Since this ticket seems to be taking a circular path, I will ask Deskana's question again, because now we'll need to triage this again: @Amire80 How common is this problem?

Quite common. Just check how many articles have an apostrophe in the title.

@Amire80, while there are a lot of apostrophes in titles, is the problem that searching without them still doesn't show them in the results? Can you give us a few query examples that illustrate it?

We have done a lot of work on the Hebrew analyzer for search since this ticket was created, so we want to be sure it's the same problem.

Clarification: the completion search for סנדומייז finds the article for me, but the fulltext one (Special:Search) does not. Also, completion on Special:Search field does locate the correct article and *סנדומייז works for fulltext search.

We might want to just tokenize if without the apostrophe. Not sure if it would break anything for Hebrew, would like to hear @Amire80's opinion (and others too of course).

I got some help from @Smalyshev to test this out:

  • Autocomplete successfully finds the page, due to the fuzziness of the algorithm
  • Full text does not find the page.

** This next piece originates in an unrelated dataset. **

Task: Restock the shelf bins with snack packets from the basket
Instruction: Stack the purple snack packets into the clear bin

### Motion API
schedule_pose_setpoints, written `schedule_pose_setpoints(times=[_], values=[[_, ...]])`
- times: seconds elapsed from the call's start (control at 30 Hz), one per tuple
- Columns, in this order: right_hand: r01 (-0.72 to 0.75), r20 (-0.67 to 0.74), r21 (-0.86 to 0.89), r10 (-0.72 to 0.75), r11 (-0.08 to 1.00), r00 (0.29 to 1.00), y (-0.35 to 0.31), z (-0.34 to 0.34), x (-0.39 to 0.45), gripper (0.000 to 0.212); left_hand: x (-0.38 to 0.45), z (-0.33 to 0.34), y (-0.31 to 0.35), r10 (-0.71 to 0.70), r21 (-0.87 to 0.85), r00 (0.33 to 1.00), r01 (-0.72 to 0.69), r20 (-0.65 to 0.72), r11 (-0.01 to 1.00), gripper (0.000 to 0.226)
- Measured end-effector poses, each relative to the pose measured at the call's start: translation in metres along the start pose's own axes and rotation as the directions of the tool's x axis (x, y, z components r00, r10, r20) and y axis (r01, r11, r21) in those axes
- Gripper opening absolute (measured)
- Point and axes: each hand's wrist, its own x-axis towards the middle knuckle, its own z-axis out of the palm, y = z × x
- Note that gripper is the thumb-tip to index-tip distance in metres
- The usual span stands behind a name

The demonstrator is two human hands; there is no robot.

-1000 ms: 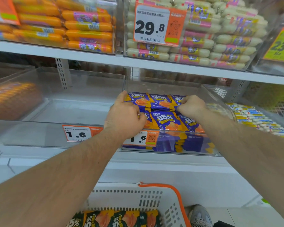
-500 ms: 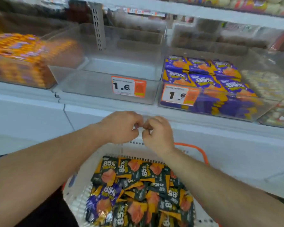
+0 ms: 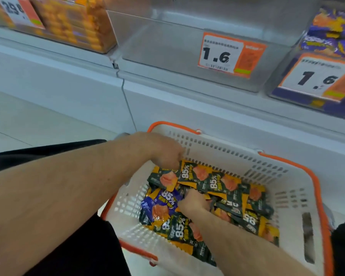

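A white basket (image 3: 291, 182) with an orange rim stands on the floor below the shelf, holding several black-and-orange "85%" snack packets (image 3: 217, 182) and one purple packet (image 3: 163, 204). My left hand (image 3: 163, 154) reaches over the basket's far left corner, its fingertips pinching the top edge of a black packet. My right hand (image 3: 195, 202) is down in the pile, fingers curled round black packets beside the purple one. On the shelf above sits a clear bin (image 3: 167, 46) with nothing in it and a "1.6" tag (image 3: 227, 54).
At the right, a clear bin of purple packets (image 3: 331, 30) carries its own "1.6" tag (image 3: 315, 78). A bin of orange packs (image 3: 78, 22) stands at the upper left. The white shelf base (image 3: 187, 104) rises just behind the basket. Pale floor lies to the left.
Both hands have dropped from in front of the shelf edge down into the basket and closed on packets. The view has tilted down, and the basket now fills the lower frame.
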Motion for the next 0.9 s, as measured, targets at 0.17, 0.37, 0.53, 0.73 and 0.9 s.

Our 'title' field keeps the apostrophe as part of the token. I think the near_match field should have found it but doesn't. Term vectors for that page on title.near_match reports "סנדומייז " with an additional space that should probably not be on the end of the token. This seems like potentially a bug in the hebrew analyzer. @TJones any thoughts?

Term vectors for that page on title.near_match reports "סנדומייז " with an additional space that should probably not be on the end of the token. This seems like potentially a bug in the hebrew analyzer. @TJones any thoughts?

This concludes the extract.